= Ephraim Georges =

The Hon. Justice Ephraim Francis Georges is a judge from the Commonwealth of Dominica. He has been a judge in a number of Commonwealth countries and on the Eastern Caribbean Supreme Court.

Georges was called to the bar of England and Wales at the Inner Temple in London in 1965. From 1966 to 1971 he was a legal officer at Friends Provident in London.

In 1971, Georges returned to Dominica and became the Registrar for the courts of Dominica, a position he held until he was appointed as a magistrate in 1974. He served in this capacity until 1976, eventually becoming Chief Magistrate of Dominica. Following the passage of Hurricane David in 1979, Georges relocated to Barbados where he served as a magistrate until 1981, at that time becoming the First Registrar of Titles in Barbados.

From 1984 to 1988 Georges served as a magistrate and intermittently as Registrar for the Supreme Court of Bermuda. For three months, in 1987, he also acted as a justice of the Supreme Court.

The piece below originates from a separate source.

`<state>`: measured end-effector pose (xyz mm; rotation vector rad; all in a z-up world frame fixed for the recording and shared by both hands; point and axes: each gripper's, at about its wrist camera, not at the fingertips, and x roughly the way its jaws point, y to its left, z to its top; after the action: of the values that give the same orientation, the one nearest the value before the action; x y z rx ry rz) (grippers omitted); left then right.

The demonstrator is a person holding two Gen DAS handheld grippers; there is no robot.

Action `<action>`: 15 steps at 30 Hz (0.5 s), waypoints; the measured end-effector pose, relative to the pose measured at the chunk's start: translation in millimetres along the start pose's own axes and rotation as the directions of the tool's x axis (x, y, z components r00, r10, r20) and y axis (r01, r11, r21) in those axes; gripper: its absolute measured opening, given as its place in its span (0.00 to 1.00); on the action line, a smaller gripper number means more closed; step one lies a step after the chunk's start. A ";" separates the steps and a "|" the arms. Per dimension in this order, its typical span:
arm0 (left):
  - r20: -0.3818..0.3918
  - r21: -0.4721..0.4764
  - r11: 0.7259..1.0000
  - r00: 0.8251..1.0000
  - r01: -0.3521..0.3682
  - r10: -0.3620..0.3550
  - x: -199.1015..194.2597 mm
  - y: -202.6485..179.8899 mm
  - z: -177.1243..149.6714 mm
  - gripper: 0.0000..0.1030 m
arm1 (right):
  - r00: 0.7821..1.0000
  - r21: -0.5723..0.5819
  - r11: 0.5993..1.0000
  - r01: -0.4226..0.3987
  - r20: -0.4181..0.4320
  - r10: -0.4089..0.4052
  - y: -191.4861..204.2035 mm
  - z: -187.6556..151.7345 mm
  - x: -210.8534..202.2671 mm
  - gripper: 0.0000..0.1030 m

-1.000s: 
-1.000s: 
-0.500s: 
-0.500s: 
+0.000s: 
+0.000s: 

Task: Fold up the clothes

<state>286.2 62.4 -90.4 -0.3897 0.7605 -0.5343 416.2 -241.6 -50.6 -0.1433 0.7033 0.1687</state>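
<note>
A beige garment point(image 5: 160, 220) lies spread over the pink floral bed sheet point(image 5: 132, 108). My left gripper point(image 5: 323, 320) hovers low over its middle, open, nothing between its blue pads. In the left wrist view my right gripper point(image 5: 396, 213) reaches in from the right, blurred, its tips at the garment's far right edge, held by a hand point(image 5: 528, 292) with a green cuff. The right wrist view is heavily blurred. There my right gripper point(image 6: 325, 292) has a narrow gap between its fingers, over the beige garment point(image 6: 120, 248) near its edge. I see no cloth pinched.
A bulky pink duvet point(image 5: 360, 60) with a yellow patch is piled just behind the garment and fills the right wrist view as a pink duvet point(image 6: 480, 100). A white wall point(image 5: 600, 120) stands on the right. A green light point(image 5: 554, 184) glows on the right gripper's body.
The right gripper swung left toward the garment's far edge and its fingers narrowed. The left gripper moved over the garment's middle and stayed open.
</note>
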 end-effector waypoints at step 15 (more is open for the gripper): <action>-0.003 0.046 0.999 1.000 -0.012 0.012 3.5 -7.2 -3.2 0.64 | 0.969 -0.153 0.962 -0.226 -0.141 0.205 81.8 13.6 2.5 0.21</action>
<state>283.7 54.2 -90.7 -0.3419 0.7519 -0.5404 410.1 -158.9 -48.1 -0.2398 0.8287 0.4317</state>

From 1989 and 1991, Georges was a justice of the Supreme Court of Seychelles. In 1991, he was appointed by the Judicial and Legal Services Commission of the Caribbean Community to be a High Court Judge of the Eastern Caribbean Supreme Court; he was assigned to reside in and hear cases from Antigua and Barbuda. He served on the court until 2003, including two years as an Acting Appeals Court Judge. He also served as a Judge of the High Court in Tortola, British Virgin Islands from 1994 until 1998. After retiring from the Court in 2003, he was appointed to be an Acting High Court Judge of the Court in 2008; as an Acting High Court Judge, he was assigned to reside in and hear cases from Saint Lucia.